> **WHAT YOU ARE ASKED TO DO**: Please take the entries below from the first line through the line containing "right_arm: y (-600" and repeat them exactly, leaving out everything after.
Start of EXTRACTED ENTRIES
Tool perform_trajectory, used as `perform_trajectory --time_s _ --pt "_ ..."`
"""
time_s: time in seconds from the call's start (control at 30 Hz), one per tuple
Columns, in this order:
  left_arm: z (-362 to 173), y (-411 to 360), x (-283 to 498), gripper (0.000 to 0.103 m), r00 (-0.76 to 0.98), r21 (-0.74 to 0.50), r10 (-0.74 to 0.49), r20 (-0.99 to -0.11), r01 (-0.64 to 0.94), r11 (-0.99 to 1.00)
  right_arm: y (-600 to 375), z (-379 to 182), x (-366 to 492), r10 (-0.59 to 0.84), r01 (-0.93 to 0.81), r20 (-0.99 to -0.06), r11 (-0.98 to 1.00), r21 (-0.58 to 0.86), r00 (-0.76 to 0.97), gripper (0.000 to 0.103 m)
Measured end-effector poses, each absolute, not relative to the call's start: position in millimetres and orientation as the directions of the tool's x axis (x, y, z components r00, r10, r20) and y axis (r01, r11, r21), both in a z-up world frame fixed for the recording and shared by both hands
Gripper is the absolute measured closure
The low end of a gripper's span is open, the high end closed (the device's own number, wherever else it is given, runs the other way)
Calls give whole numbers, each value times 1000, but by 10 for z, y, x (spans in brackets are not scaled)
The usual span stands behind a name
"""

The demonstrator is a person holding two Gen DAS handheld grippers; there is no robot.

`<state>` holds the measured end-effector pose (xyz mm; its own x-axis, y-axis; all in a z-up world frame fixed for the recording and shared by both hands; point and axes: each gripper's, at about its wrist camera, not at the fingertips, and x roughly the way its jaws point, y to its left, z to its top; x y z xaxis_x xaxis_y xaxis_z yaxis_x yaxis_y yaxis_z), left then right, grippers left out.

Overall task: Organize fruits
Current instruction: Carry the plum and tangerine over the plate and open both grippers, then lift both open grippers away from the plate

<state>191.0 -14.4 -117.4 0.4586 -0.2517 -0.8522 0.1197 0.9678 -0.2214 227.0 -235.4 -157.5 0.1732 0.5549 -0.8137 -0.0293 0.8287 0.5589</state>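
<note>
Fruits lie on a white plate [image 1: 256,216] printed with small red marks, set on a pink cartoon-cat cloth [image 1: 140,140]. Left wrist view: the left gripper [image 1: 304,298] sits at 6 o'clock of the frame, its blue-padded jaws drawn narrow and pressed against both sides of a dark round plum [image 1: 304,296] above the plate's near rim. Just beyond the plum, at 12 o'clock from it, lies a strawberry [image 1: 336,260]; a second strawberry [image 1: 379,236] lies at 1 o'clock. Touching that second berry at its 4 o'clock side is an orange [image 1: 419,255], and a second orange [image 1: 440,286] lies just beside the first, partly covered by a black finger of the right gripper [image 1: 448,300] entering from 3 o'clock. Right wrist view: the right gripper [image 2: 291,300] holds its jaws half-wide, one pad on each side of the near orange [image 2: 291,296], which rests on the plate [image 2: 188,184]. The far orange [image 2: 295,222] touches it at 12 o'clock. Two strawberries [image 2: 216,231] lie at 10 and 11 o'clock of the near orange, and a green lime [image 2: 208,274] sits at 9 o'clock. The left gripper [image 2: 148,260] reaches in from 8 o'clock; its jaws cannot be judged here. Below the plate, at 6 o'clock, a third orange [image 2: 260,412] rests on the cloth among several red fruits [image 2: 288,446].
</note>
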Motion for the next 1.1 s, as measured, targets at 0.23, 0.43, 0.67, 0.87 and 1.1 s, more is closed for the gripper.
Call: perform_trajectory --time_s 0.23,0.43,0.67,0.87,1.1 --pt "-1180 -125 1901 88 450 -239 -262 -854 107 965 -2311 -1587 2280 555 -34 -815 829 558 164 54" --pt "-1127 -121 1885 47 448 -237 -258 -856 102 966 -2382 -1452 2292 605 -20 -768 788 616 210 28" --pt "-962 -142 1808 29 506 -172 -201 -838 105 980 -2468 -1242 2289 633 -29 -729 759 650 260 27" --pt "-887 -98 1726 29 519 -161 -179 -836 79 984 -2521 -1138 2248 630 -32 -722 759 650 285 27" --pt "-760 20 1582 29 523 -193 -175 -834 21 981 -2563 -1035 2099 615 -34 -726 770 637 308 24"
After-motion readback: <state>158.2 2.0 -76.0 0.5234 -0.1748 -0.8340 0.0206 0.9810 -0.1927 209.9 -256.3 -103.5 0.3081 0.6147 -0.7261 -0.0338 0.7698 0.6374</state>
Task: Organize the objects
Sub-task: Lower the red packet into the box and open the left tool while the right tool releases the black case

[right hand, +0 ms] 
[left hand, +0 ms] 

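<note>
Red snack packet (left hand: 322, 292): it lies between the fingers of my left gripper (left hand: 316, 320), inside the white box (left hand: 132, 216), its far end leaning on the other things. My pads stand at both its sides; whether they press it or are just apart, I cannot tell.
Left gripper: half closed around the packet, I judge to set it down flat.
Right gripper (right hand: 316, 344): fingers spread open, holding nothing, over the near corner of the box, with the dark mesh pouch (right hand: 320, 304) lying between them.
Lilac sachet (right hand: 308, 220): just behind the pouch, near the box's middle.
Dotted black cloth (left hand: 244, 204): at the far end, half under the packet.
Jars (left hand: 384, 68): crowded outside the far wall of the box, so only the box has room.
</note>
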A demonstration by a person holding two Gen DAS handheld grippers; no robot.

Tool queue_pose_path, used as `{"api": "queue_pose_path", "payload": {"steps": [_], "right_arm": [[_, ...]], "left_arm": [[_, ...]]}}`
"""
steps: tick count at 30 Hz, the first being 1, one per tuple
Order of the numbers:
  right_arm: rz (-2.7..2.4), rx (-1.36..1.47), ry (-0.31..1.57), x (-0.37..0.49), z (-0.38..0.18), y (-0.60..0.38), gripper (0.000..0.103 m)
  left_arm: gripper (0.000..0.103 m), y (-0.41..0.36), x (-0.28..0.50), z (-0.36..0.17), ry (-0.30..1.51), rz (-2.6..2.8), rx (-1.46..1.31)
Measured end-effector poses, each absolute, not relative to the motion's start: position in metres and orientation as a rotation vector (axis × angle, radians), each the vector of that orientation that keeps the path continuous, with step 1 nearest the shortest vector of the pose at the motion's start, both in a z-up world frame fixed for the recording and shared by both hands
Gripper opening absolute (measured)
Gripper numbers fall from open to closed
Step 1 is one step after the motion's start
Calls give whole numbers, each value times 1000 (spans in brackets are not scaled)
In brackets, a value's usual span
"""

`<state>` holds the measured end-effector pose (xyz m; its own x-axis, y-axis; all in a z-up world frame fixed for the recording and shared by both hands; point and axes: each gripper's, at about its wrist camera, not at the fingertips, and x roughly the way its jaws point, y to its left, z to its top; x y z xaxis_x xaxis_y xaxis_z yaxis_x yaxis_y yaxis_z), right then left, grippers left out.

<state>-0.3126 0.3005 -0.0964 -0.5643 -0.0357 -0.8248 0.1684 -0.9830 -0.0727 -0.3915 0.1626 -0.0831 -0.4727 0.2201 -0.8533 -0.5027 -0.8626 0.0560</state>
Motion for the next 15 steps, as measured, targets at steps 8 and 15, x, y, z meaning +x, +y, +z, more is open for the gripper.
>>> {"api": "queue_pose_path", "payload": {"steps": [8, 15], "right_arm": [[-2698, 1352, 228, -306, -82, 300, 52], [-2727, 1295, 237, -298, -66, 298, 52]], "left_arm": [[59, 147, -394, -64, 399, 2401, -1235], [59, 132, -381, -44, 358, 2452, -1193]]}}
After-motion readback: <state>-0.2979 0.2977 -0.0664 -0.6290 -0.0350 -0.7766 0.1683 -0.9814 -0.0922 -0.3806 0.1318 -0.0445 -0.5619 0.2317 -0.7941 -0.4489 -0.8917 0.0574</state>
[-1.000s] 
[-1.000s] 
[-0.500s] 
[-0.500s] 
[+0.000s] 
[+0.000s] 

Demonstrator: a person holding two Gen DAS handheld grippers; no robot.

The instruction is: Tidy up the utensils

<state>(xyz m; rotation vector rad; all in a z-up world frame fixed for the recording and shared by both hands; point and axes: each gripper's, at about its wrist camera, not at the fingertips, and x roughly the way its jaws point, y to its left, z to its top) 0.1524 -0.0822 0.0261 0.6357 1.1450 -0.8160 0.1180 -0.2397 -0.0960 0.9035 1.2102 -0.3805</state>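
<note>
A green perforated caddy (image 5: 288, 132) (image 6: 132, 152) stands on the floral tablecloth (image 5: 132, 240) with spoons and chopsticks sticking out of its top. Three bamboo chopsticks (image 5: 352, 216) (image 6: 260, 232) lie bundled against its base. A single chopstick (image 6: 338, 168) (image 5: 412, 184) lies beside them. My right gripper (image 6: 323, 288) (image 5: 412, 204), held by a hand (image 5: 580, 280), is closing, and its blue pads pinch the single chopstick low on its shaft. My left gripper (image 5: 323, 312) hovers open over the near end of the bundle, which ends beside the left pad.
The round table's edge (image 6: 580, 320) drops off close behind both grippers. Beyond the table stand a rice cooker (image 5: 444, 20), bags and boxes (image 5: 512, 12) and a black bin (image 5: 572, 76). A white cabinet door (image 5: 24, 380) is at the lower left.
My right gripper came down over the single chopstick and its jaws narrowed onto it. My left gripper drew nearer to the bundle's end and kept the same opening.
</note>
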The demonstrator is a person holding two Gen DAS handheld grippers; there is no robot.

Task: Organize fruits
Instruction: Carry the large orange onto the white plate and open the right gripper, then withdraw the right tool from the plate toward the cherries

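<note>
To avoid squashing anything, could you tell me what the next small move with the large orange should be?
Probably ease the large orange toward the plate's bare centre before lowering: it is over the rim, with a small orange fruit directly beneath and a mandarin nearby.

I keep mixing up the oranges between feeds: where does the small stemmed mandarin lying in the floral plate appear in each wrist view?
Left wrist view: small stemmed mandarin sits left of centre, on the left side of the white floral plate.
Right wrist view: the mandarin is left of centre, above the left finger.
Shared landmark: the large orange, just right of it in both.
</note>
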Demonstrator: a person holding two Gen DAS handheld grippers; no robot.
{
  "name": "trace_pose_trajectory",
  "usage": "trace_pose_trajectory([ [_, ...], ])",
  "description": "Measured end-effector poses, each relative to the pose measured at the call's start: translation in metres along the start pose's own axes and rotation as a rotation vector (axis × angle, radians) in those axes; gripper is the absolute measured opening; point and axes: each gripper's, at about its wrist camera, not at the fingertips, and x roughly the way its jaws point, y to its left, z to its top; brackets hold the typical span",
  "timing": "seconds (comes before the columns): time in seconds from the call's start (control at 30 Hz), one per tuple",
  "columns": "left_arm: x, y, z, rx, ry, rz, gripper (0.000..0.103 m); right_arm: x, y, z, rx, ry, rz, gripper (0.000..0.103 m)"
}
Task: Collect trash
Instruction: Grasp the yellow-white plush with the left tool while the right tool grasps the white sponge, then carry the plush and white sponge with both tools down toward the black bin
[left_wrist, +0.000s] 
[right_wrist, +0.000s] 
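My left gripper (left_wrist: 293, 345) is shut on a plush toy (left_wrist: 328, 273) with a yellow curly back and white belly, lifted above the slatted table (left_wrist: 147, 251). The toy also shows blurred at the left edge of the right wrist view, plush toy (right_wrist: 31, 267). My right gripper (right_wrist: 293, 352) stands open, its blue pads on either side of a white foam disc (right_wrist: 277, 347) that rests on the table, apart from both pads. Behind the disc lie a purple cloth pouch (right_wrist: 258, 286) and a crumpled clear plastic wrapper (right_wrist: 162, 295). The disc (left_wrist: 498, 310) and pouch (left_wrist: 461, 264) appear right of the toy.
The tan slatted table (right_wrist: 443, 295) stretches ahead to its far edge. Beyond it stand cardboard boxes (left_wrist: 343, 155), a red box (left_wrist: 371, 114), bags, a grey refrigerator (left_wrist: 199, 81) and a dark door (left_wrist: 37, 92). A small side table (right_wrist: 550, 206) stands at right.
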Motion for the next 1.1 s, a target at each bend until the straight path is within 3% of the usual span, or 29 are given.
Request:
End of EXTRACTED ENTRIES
> **RESPONSE TO THIS TASK**:
Tool perform_trajectory, used as `perform_trajectory --time_s _ --pt "_ ..."`
"""
time_s: time in seconds from the call's start (control at 30 Hz), one per tuple
Columns, in this order:
  left_arm: z (-362 to 173), y (-411 to 360), x (-283 to 498), gripper (0.000 to 0.103 m), r00 (-0.76 to 0.98), r21 (-0.74 to 0.50), r10 (-0.74 to 0.49), r20 (-0.99 to -0.11), r01 (-0.64 to 0.94), r11 (-0.99 to 1.00)
  right_arm: y (-600 to 375), z (-379 to 182), x (-366 to 492), r10 (-0.59 to 0.84), r01 (-0.93 to 0.81), r20 (-0.99 to -0.06), r11 (-0.98 to 1.00), r21 (-0.58 to 0.86), r00 (-0.76 to 0.97), gripper (0.000 to 0.103 m)

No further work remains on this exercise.